Microsoft Family Safety snags new features for desktop, mobile and Windows Store

Prior to Windows 8, Family Safety was a program on the operating system that allowed you to set per account limitations relating to system and Internet access.

After Windows 8 was released all of that functionality was moved off the local desktop and placed under the main Microsoft Account management page via the web.

In the transition some of those desktop capabilities were lost but a parent could still control several elements of any children accounts that have been established under their primary Microsoft Account.

Microsoft has announced a new batch of features for their web based Family Safety program as they continue to introduce improvements to both desktop and mobile capabilities.
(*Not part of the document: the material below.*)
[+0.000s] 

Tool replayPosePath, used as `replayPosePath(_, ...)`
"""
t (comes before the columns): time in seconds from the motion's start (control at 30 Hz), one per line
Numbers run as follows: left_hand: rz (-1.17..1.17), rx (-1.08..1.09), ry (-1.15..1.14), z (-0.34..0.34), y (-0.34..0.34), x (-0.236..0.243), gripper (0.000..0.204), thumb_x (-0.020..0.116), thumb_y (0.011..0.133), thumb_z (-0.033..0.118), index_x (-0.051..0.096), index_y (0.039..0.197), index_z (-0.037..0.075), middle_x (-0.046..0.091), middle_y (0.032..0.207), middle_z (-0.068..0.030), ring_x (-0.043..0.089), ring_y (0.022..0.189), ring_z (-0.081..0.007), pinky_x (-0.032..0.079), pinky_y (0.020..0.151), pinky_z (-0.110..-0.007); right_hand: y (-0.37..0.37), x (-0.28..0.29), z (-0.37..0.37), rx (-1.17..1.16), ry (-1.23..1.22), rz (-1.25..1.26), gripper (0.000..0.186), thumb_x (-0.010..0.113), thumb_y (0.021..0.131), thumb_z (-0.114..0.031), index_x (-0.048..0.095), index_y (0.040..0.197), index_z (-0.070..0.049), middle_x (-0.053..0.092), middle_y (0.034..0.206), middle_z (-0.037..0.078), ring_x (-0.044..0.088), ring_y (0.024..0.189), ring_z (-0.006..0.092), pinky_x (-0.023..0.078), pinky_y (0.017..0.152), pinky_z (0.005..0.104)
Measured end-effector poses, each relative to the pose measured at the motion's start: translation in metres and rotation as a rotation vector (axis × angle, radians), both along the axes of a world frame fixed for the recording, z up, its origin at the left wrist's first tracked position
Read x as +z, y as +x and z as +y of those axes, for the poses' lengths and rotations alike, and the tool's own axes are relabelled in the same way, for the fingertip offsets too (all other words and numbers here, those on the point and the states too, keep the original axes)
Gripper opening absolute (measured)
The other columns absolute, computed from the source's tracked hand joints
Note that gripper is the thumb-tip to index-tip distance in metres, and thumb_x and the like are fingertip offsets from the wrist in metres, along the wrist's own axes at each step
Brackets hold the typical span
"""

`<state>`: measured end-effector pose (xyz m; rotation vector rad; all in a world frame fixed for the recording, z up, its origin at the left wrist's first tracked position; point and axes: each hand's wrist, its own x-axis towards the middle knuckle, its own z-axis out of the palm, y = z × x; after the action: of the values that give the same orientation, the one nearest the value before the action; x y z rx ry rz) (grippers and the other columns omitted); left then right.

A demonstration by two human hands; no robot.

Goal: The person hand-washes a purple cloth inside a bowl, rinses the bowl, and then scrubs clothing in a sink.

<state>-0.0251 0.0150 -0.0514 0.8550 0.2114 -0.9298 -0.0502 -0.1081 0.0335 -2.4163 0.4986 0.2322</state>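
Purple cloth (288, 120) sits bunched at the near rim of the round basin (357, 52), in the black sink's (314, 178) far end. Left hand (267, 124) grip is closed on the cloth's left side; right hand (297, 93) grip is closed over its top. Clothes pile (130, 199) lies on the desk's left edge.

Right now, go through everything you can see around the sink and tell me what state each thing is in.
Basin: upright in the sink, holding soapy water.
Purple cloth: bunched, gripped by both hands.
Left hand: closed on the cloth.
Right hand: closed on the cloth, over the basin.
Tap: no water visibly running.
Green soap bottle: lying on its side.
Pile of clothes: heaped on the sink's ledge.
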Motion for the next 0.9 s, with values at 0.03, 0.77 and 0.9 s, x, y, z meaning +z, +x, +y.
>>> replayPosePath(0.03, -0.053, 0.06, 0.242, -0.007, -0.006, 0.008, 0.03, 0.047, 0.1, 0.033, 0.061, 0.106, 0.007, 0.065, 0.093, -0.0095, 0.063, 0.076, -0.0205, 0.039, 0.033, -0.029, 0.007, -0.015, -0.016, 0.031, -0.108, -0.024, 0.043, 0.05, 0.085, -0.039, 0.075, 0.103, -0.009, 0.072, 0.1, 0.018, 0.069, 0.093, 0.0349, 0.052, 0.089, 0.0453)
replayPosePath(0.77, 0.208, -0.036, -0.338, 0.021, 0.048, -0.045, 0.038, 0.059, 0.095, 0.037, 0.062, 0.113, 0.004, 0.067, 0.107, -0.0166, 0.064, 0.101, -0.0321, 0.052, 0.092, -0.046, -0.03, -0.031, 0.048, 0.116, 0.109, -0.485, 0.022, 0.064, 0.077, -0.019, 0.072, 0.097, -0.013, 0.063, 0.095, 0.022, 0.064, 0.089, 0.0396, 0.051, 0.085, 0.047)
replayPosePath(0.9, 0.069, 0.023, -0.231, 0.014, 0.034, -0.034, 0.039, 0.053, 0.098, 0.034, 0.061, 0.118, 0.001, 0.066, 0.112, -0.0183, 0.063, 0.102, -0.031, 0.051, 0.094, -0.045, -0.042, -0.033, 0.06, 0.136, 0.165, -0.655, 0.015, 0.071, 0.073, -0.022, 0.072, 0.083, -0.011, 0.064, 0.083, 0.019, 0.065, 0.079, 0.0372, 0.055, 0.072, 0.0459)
They detailed these updates in an email to users of Family Safety earlier today:

  • Screen time extensions: When your kids ask for more screen time on a Windows 10 PC, you can extend it through email and the website.
  • Safer settings for younger kids: When adults create new child accounts, only kids under 8 years old will have settings automatically turned on. For kids 8 and up, adults need to turn on the settings they want when they make new accounts.
  • Simplified web experience: account.microsoft.com/family is now the one place to manage family settings for Windows Phone and PCs.
  • Web browsing limits now only on Microsoft Edge and Internet Explorer: On Windows 10 PCs, and now on Windows 10 Mobile, web browsing limits will only apply to Microsoft Edge and Internet Explorer. If you decide to prevent your kids from using other browsers, you can choose to block other browsers that are not supported.

On the mobile side, when your child sets up an account on a device running Windows 10 Mobile, the following capabilities will be possible:

  • Recent activity to see their activity from Windows 10 PC and Windows 10 mobile devices.
  • Web browsing limits to block inappropriate content.
  • Set Apps, games & media limits according to their age and content ratings.
  • Find your child lets you locate your child’s device on a map.

Finally, the ever growing Windows Store is now family friendlier and allows you the ability to manage the following options for each child account:

  • Add money to your kid’s account without giving them your credit card.
  • Kid-friendly Store browsing limited to the app, game, and media limits you set.
  • Review your child’s recent purchases on their Purchase & spending page.

You can read more about these features at the Family Safety FAQ page.

I used some monitoring tools when my daughter was a teenager back in the 90s although at the time all of the options were only from third party developers.

Do you use monitoring tools like Microsoft's Family Safety to help control and limit your child's access to the Internet and other activities?